The Wayne State University School of Information Sciences (SIS) is a school of information science at Wayne State University in Detroit. Prior to August 2017, the school was known as the School of Library and Information Science. The school has been accredited by the American Library Association since 1967 and offers programs leading to master's degrees in both library and information science and the science of information management. In 2017, the school was ranked 22nd by the U.S. News & World Report Best Global University Ranking among library and information science studies programs.

==History==
The school dates to 1918 when the Detroit Normal Training School, as Wayne was then known, began offering librarianship classes. In the 1930s, the school's teacher training program began issuing bachelor's degrees with a minor in library science.

In 1967, Wayne's library and information science program, then part of Wayne's College of Education, was accredited by the American Library Association to grant master's degrees in library and information science.

In 1993, Wayne's library and information science program gained independence as the Library and Information Science Program. Robert Holley served as the director of the program from approximately 1993 to 1998. He was preceded by Patricia Senn Breivik and succeeded by Joseph J. Mika.

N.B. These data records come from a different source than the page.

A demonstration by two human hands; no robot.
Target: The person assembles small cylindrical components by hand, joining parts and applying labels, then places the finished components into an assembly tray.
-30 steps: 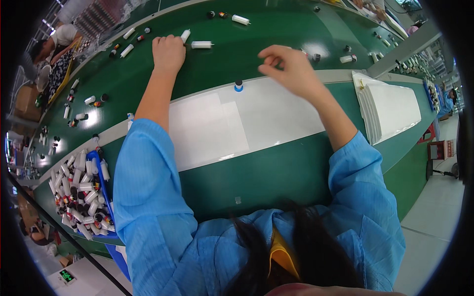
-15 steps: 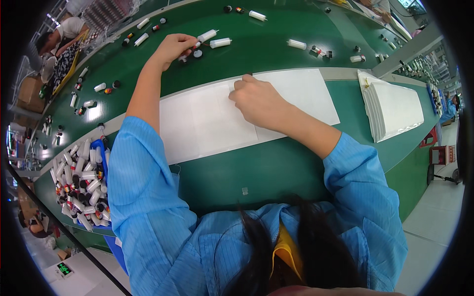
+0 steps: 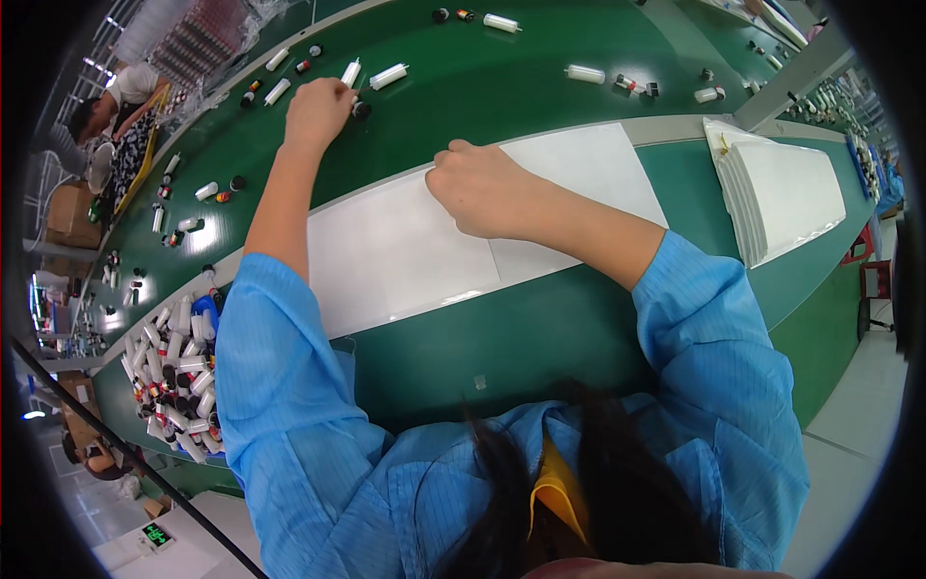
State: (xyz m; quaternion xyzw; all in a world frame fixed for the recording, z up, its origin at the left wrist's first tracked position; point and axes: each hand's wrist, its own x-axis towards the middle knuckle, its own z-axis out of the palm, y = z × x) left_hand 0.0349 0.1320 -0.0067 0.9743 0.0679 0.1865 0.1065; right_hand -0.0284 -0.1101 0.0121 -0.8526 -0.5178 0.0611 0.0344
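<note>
My left hand (image 3: pixel 316 114) reaches over the far green surface, its thumb and fingers pinched together; what they hold, if anything, is hidden. Right by these fingertips are a white cylinder (image 3: pixel 351 72) with a thin tip and a black cap-like piece (image 3: pixel 361 110). Another white cylinder (image 3: pixel 389 76) lies just to their right. My right hand (image 3: pixel 477 188) is curled closed above a white sheet (image 3: pixel 386 261). Whatever its fingers enclose cannot be seen.
At my left a blue bin (image 3: pixel 205 307) is heaped with white cylinders (image 3: pixel 178 381) with black ends. More cylinders (image 3: pixel 585 74) lie scattered across the far surface. To the right sits a stack of white sheets (image 3: pixel 786 198), near a grey post (image 3: pixel 786 82). A person (image 3: pixel 130 92) is at the far left.
My left hand has shifted left, and the cylinders and black piece beside it now lie further left. My right hand has moved slightly left, still closed. The view has tilted a little.
</note>
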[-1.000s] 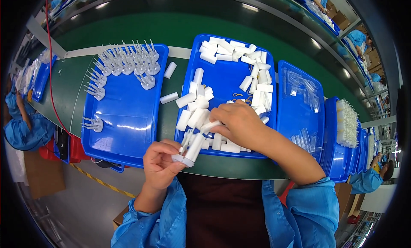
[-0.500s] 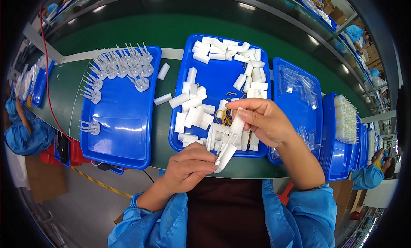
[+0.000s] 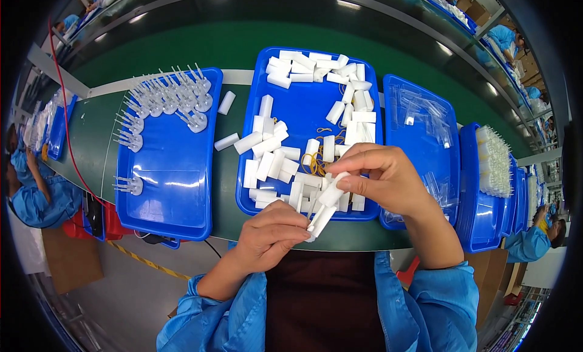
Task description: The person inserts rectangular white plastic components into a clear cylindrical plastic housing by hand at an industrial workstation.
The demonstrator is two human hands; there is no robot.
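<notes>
My left hand (image 3: 273,235) is closed, thumb and fingers pinching the base of a small clear plastic pronged piece (image 3: 311,235) near the front edge of the centre tray. One white foam-like block (image 3: 323,222) stands along that piece, pointing up and right. Between the thumb and fingers of my right hand (image 3: 384,177) is a second white block (image 3: 331,194), tilted, its lower end against or just over the prongs. The exact contact is hidden by the block. Below both hands, the blue centre tray (image 3: 291,116) bears many loose white blocks and some yellow rubber bands (image 3: 314,162).
A blue left tray (image 3: 165,215) has rows of clear pronged pieces (image 3: 167,97). Two white blocks (image 3: 226,103) lie between trays. On the right are a tray of clear plastic strips (image 3: 419,112) and stacked trays with white pronged parts (image 3: 495,160). Co-workers (image 3: 45,197) sit at both sides.
My right hand has lowered its block slightly and turned it, bringing it over the prongs, which now show less. My left hand stays nearly in place. The whole view has shifted a little.
</notes>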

In 1997, Wayne opened a new 300,000-square foot undergraduate library, built at a cost of $37-million.

The program became the School of Library and Information Science in 2009. In August 2017, the school changed its name to the School of Information Sciences.

Sandra Yee was the school's dean from 2001 until her retirement in July 2017. In 2004, Yee spoke in opposition to the Patriot Act, arguing that it "could have a chilling effect on research and intellectual freedom, which are critical to our nation’s freedom."

Jon Cawthorn was appointed as dean of the school effective August 1, 2017. Cawthorn was previously the dean of libraries at West Virginia University.

==Enrollment and programs==
The school has an enrollment of 426 students in its graduate degrees and certificates programs. Two master's degrees, two joint degrees and four graduate certificates are offered. The Master of Library and Information Science (MLIS) program has three areas of study - library services, archives and digital content management; and information management. The Master of Science in Information Management has five specializations - software tools, web-based information services, data analytics, health and scientific data management and user experience. Graduate certificates include archival administration, information management, library and information science, and public services to children and young adults.

== Rankings ==
In the 2017 edition of the U.S. News & World Report Best Global University Ranking, Wayne State's School of Information Sciences was ranked No. 22 out of 62 accredited library and information science programs.